Vallianz has signed an agreement for a proposed investment of S$23.65m from subsidiaries of China State-Owned Rail Corporation, CRRC. The subsidiaries of CRRC will take a substantial stake of approximately 14% in Vallianz by subscribing for an aggregate of 550m new shares at S$0.043 per share. CRRC intends to leverage on Vallianz's worldwide operations to extend the applications of its technologies and products to the global offshore and marine market.

SATShas announced two JVs with Wilmar subsidiary Yihai Kerry Investments Co. Ltd. to supply high quality and safe food to the Chinese market. SATS subsidiary SFI has a 60% on the first JV, putting up a registered capital of RMB138m. The second JV will be a wholly owned subsidiary of the first JV, with SFI putting up RMB200m for a 60% stake. No further details on operations were provided. Both events are not expected to have any material impact for now.

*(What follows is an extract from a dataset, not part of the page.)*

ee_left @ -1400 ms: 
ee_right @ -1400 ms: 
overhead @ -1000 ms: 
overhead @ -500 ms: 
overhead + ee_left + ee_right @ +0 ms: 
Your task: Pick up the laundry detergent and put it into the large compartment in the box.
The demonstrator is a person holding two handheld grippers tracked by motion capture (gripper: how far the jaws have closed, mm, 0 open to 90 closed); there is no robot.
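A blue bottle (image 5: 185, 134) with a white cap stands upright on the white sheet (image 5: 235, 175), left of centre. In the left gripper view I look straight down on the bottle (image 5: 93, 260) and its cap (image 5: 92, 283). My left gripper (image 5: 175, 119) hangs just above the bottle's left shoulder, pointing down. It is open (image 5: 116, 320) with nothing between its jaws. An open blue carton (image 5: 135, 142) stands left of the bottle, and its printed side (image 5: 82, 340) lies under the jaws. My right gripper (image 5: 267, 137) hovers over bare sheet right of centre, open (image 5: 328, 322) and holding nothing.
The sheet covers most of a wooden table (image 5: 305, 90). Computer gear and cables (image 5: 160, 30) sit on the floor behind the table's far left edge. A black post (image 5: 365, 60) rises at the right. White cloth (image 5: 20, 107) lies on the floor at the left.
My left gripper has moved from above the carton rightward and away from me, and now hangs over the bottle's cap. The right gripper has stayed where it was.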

Commercial property prices and rentals fell further in the fourth quarter of last year, as supply outpaced demand. According to figures released by the Urban Redevelopment Authority (URA), office rents fell by 1.8% in Q4, albeit at a slower pace of decline than the 2.9% decrease in Q3. This led to a full-year drop of 6.5%, which eroded most of the gains achieved in 2014 when rents rose 9.8%. Public housing resale prices rose by 0.1% quarter on quarter in Q4 2015, culminating in a full-year decline of 1.6%, according to data released by the Housing & Development Board (HDB). It is the first quarterly increase in 10 quarters, coming after a 6% price drop in 2014.